I can’t speak for anyone except myself here, so I’ll tell you my rough costs – a box of 30 bags costs £90.  Allowing for user error –that would be my own stupidity; lack of attention for whatever reason - and the occasional faulty batch, let’s conservatively say I go through one box every 6 weeks.  That’s (gets out mobile phone, tries to find calculator app) about £780 a year.  Then there’s all the stuff that goes with it – removal spray, barrier spray, seals, powders, pastes and creams add up to roughly £40 each time you purchase them, and that’s all before you hit complications and require special underwear, belts, support garments and stoma protectors.
Then of course, there’s the medications. Which probably cost way less than the £7.65 per prescription that I would be charged if I didn’t get them free, but because they’re not available over the counter, that’s what has to be paid.  All in all, I probably save well over a thousand pounds a year, which is a fair old sum.  And there are people who save a lot more. People who need oxygen tanks and line feeding and injections (I was on injections before I had the bag that cost £357.50 a shot. I had to give myself one shot a week – see Dave, I’m saving you money! Lots of Crohn’s patients still need that injection.) and infusions and so many other things that I know nothing of. All adding up to that £9 billion plus that could be snatched back.

See?  It’s a good idea isn’t it? If you come from a world where money doesn’t matter and you’ll never be short of it whatever you spend – like Dave and his friends do – it seems an obvious solution.  I’m not telling him though, and I’d appreciate it if you didn’t, either.

Short of making the bankers pay for what they did to our economy, and if the benefits cuts don’t make up for the ridiculous resultant national deficit – which they won’t; no matter how many people end up destitute – this free prescription thing seems a sensible way for a heartless, ignorant, greedy government like ours to go.  Not good for the nation, but then that’s quite clearly not an issue for them.  Obviously, they’ll also have to cut the prescription prepayment certificate (PPC) option as well; where you pay a nominal sum – not that just over a hundred quid is exactly ‘nominal’ to people already struggling without their benefits – and all your prescriptions are covered. That’ll have to go. 

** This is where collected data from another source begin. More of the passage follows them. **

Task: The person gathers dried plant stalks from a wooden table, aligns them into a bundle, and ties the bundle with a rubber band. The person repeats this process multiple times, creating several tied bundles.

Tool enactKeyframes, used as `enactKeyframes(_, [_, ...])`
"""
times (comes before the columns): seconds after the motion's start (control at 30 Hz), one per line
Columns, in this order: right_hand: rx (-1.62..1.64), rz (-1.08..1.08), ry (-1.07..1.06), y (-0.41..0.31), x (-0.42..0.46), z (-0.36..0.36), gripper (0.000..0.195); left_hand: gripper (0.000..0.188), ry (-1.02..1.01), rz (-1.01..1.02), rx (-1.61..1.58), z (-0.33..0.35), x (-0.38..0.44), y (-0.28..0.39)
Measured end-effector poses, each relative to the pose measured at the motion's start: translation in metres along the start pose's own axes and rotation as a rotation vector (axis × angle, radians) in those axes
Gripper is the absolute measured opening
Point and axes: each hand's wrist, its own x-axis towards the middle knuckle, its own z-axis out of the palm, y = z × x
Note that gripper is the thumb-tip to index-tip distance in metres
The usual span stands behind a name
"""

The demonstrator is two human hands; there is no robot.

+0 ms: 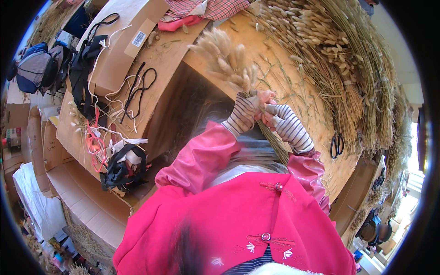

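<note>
A bunch of dried bunny-tail grass (228,60) with fluffy beige heads lies across both hands, heads up and to the left, stems down towards the right sleeve. My left hand (254,106), in a striped fingerless glove, is closed around the stems just below the heads. My right hand (275,115), in a matching glove, is against the same stems a little lower, its fingers meeting those of the left. What the fingertips pinch at the stems is too small to tell. Black-handled scissors (337,146) lie on the wooden table (319,127) to the right.
Large tied bundles of dried grass (330,62) fill the table's far right. A cardboard box (120,44), black straps (84,75), white cords and pink ties (96,142) lie on cardboard at the left. A checked cloth (220,8) is at the top. Loose stems litter the tabletop.
</note>
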Motion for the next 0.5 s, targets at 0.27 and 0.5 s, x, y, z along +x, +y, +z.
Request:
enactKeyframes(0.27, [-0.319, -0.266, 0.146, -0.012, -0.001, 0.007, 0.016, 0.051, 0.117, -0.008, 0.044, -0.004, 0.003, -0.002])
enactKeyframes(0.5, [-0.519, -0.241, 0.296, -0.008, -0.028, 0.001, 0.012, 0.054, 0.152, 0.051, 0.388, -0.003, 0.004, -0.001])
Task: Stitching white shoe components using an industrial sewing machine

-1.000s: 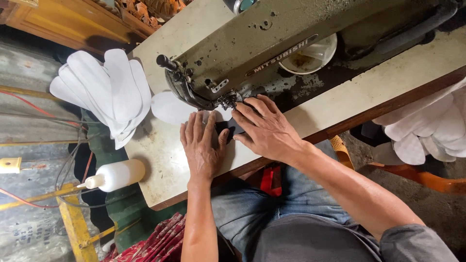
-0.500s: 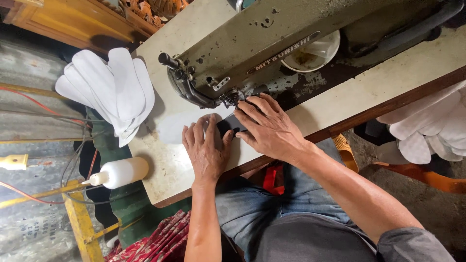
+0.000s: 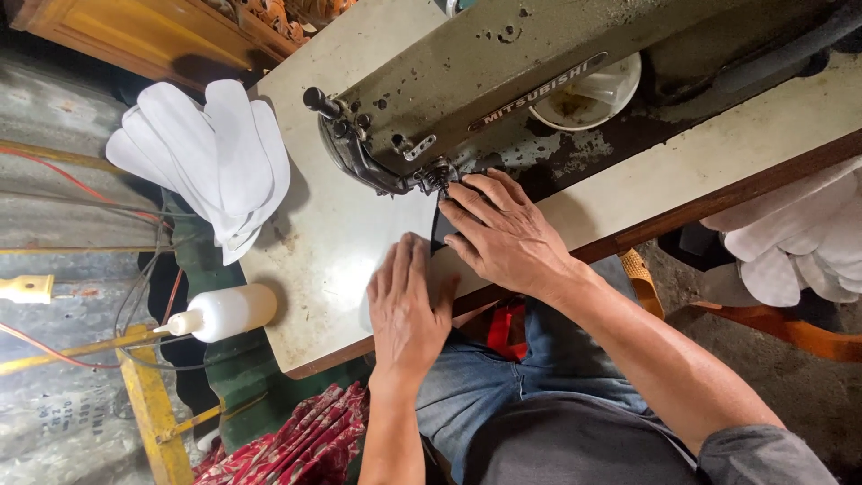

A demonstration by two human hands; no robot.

It’s also clever, because a lot of people wouldn’t be able to afford the actual cost of their drugs and medical supplies – my husband works, we’re doing ok, but we’d find it tough – and would then either slip through the cracks or worse, and end up not voting at all, which would be great for the tories.  It’s win win for them.  Lose lose for the rest of us.

There is another option, obviously – a bit of work on shutting those tax loopholes that make it easy for all Dave’s fat cat mates to avoid paying the billions of pounds in taxes that would more than cover the cost of these ‘essential’ cuts.  That’d do it.  That’d put us happily back into the black and we could still subsidise the disabled, sick and poor.  But that’s not the tory way. 

Well, that’s my anger for the week purged.  It’s exhausting though, and I do have a few Pethidine pills left, ready to take me away from the physical pain. Off to the world of unicorns and fairies and a decent, caring government.  Opioids are grand – I think I’d even be happy to pay for them.  But don’t tell Dave.